On Sat, Apr 12, 2025 at 02:31:07AM +0800, alexjlzheng@gmail.com wrote:
> From: Jinliang Zheng <alexjlzheng@tencent.com>
> 
> The kernfs implementation has big lock granularity(kernfs_idr_lock) so
> every kernfs-based(e.g., sysfs, cgroup) fs are able to compete the lock.
> 
> This patch switches the global kernfs_idr_lock to per-fs lock, which
> put the spinlock into kernfs_root.
> 
> Signed-off-by: Jinliang Zheng <alexjlzheng@tencent.com>
> ---
>  fs/kernfs/dir.c             | 14 +++++++-------
>  fs/kernfs/kernfs-internal.h |  1 +
>  2 files changed, 8 insertions(+), 7 deletions(-)

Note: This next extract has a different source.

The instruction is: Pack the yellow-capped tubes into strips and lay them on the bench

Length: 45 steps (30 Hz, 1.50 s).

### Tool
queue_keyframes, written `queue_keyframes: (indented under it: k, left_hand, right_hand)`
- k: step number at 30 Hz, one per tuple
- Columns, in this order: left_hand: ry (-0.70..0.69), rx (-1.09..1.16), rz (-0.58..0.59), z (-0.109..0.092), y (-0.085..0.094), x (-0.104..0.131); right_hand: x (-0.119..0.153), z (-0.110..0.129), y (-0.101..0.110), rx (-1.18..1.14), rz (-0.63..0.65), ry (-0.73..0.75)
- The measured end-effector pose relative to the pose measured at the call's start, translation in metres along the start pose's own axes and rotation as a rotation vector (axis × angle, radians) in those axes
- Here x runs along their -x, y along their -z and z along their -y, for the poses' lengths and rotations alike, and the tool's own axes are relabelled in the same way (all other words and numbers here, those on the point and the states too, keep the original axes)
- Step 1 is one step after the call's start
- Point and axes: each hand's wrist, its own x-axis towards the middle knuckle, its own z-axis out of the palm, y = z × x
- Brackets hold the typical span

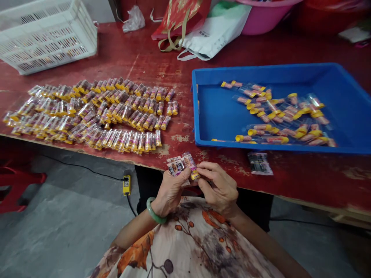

What kind of testing / benchmark did you do for this series that shows
that this works, AND that this actually is measureable?  What workload
are you doing that causes these changes to be needed?

thanks,

greg k-h

^ permalink raw reply	[flat|nested] 15+ messages in thread

* Re: [PATCH kernfs 1/3] kernfs: switch global kernfs_idr_lock to per-fs lock
  2025-04-12  6:12   ` Greg KH
@ 2025-04-12 11:50     ` alexjlzheng
  2025-04-13  7:51       ` Greg KH
  0 siblings, 1 reply; 15+ messages in thread
From: alexjlzheng @ 2025-04-12 11:50 UTC (permalink / raw)
  To: gregkh; +Cc: alexjlzheng, alexjlzheng, linux-kernel, tj

On Sat, 12 Apr 2025 08:12:22 +0200, gregkh@linuxfoundation.org wrote:
> On Sat, Apr 13, 2025 at 02:31:07AM +0800, alexjlzheng@gmail.com wrote:
> > From: Jinliang Zheng <alexjlzheng@tencent.com>
> > 
> > The kernfs implementation has big lock granularity(kernfs_idr_lock) so
> > every kernfs-based(e.g., sysfs, cgroup) fs are able to compete the lock.
> > 
> > This patch switches the global kernfs_idr_lock to per-fs lock, which
> > put the spinlock into kernfs_root.
> > 
> > Signed-off-by: Jinliang Zheng <alexjlzheng@tencent.com>
> > ---
> >  fs/kernfs/dir.c             | 14 +++++++-------
> >  fs/kernfs/kernfs-internal.h |  1 +
> >  2 files changed, 8 insertions(+), 7 deletions(-)
> 
> What kind of testing / benchmark did you do for this series that shows
> that this works, AND that this actually is measureable?  What workload
> are you doing that causes these changes to be needed?

Thank you for your reply. :)

We are trying to implement a kernfs-based filesystem that will have
multiple instances running at the same time, i.e., multiple kernfs_roots.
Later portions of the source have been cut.